Ihrem Selbstverständnis nach ist linke Gewalt immer Gegengewalt. Argumentativ bringt das den Linken in eine komfortable Lage, denn er sagt: Ich wehre mich doch bloss. Um Notwehr zu reklamieren, ist eine konkrete Notwehrsituation gar nicht nötig. Es muss sich kein rechter Hooligan mit Baseballschläger vor dem Linken aufbauen. Es reicht der Verweis auf die „strukturelle Gewalt“ der Verhältnisse. Justiz und Polizei stehen auf der Seite der Mächtigen, der Besitzenden, des Kapitals. Der Reichtum der einen produziert die Armut der anderen.
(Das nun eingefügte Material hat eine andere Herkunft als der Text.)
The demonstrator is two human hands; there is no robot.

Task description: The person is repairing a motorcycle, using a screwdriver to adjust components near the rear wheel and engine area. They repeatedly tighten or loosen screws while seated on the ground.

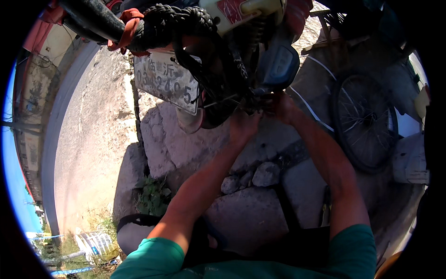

Ökonomische Abhängigkeiten haben die buchstäbliche Knechtschaft ersetzt, aber an den Zwangslagen der Ohnmächtigen nichts geändert.

Diese linke Sicht hat Tradition. „Die Gewalt ist die allen Regimen gemeinsame Ausgangssituation“, urteilte etwa Maurice Merleau-Ponty 1947 in „Humanismus und Terror“. Der französische Philosoph, zeitweilig ein Weggefährte Sartres, sprach nicht von linker Notwehr, zog aber sinngemäss die dementsprechende Folgerung: „Sich den Gewalttätigen gegenüber der Gewalt zu enthalten heisst, sich zu ihrem Komplizen zu machen.“

Das Denkmuster, wonach linker Gewalt immer eine Repression oder ein rechter Gewaltakt vorausgeht, ist in den Köpfen fest verankert.

Zwanzig Jahre später vermeinte der revolutionär gestimmte Teil der Studentenbewegung bei Herbert Marcuse die theoretische Legitimation für Widerstandsakte gegen die staatliche und ökonomische Ordnung zu finden. Geschätzte Referenzlektüre war Marcuses Essay über „repressive Toleranz“. Der Kaufhaus-Brandstifter und spätere RAF-Terrorist Andreas Baader soll sich vor Gericht zu seiner Verteidigung auf den Schluss des Essays berufen haben, wo „überwältigten Minderheiten“, denen keine gesetzlichen Mittel mehr helfen, ein Naturrecht auf Gegenwehr zugestanden wird: „Wenn sie Gewalt anwenden, beginnen sie keine neue Kette von Gewalttaten, sondern zerbrechen die etablierte.“

Die linksextreme Szene von heute wird wohl kaum noch Marcuse lesen, dazu ist sie viel zu sehr mit Aktionen und Gewalt-Tourismus beschäftigt. Das Denkmuster indes, wonach der Eruption linker Gewalt immer eine Repression oder ein rechter Gewaltakt vorausgeht, ist in den Köpfen fest verankert. Brennt, wie jüngst in Leipzig, das Auto von Frauke Petry, heisst es auf der Internet-Plattform „linksunten.indymedia“ prompt, das sei bloss die Quittung für eine „geistige Brandstifterin“. Der Anschlag auf den Wagen erfolgte nur wenige Tage nach dem Versuch der AfD-Chefin, das Prädikat „völkisch“ für den Sprachgebrauch zu rehabilitieren.

Opfer sind selber schuld

Oder es gilt das Abfackeln von Luxuskarossen im Berliner Umland als legitime Antwort auf die Teilräumung der Rigaer Strasse 94. Dort im Grünen wohnten ja „die Profiteure einer besitzstandswahrenden Gesellschaftsordnung“, schrieb ein Kommentator und meinte: „Ein ‹bedroht ihr uns in unseren Räumen, bedrohen wir euch in euren› ist auf jeden Fall wirkungsvoll.“ Pardon wird nicht gegeben, und die Toleranz gegenüber Minderheiten, auf die man so stolz ist, bleibt reserviert für Gesinnungsgenossen. Die Opfer linksextremer Gewalt hingegen sind in dieser Perspektive vor allem immer eins: selber schuld.